**Work to complete**
Where the word "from" occurs in a line of the data, return the whole line.

**Information shown**
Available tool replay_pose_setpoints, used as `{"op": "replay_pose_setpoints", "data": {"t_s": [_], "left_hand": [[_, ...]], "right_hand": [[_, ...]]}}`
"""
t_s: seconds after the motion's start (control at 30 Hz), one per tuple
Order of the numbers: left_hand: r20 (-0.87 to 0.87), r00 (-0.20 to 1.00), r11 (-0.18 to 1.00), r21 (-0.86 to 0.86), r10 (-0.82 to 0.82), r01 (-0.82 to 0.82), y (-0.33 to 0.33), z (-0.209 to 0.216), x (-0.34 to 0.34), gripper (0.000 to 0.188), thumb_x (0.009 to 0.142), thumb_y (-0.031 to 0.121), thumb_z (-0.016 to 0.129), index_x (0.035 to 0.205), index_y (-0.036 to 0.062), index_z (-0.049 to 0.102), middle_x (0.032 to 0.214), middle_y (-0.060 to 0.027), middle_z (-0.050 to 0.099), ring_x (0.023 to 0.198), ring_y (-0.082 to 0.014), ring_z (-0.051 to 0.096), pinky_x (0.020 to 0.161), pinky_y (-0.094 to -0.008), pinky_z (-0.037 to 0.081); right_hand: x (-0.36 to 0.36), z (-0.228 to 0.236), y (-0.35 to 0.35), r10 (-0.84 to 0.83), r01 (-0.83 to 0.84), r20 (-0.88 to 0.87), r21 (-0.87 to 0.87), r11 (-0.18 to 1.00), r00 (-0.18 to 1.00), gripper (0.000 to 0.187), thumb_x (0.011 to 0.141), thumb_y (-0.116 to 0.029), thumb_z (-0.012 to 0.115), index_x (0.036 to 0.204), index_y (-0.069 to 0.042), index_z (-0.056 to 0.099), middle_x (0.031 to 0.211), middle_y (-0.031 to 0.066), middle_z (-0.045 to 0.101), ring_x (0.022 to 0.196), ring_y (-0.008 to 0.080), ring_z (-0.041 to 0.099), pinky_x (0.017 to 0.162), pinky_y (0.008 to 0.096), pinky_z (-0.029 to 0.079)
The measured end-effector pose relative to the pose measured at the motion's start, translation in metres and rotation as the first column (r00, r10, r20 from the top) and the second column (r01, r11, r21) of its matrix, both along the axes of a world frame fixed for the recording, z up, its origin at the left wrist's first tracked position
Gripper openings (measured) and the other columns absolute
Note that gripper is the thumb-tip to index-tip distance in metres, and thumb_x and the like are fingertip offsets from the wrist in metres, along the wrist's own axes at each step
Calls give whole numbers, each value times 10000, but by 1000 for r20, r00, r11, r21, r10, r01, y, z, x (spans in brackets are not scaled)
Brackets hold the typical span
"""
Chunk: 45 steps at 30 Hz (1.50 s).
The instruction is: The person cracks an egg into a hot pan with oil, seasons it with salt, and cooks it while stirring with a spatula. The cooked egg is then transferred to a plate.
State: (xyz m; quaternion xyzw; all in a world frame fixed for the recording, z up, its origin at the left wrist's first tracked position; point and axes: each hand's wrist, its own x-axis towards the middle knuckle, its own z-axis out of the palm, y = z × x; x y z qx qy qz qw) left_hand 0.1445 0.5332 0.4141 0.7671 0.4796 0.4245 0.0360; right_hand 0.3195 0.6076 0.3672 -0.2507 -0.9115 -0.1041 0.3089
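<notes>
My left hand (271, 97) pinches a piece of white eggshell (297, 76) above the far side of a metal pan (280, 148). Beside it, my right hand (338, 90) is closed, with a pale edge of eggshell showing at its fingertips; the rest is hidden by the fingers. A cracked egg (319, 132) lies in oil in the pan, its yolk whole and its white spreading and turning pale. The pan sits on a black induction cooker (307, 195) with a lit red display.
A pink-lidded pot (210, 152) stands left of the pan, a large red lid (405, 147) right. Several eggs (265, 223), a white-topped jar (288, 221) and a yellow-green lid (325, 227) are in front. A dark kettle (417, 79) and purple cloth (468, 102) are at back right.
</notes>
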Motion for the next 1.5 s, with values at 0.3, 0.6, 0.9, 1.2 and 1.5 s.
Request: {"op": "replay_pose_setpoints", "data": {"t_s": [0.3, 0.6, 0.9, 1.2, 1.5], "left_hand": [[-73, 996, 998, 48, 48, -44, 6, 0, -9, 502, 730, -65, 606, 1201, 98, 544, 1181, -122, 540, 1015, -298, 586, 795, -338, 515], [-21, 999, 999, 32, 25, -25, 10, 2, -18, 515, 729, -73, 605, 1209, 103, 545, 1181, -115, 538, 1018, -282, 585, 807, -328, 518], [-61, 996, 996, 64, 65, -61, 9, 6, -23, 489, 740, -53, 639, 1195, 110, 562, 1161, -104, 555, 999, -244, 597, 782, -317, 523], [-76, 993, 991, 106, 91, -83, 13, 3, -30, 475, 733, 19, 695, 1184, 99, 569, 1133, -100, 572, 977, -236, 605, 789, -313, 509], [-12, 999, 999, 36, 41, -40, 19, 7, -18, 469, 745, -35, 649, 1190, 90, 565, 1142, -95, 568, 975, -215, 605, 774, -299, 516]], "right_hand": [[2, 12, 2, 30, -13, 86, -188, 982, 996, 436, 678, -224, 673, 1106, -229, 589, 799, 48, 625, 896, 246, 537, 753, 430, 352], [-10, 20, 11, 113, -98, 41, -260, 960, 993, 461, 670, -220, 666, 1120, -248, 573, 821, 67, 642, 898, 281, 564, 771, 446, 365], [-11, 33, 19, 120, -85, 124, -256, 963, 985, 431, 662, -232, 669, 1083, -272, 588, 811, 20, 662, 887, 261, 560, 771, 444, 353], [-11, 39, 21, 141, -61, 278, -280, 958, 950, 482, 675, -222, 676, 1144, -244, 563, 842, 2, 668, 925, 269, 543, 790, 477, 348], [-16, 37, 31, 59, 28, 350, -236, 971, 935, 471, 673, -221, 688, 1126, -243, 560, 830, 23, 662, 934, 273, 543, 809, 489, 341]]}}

**Answer area**
The measured end-effector pose relative to the pose measured at the motion's start, translation in metres and rotation as the first column (r00, r10, r20 from the top) and the second column (r01, r11, r21) of its matrix, both along the axes of a world frame fixed for the recording, z up, its origin at the left wrist's first tracked position
Note that gripper is the thumb-tip to index-tip distance in metres, and thumb_x and the like are fingertip offsets from the wrist in metres, along the wrist's own axes at each step

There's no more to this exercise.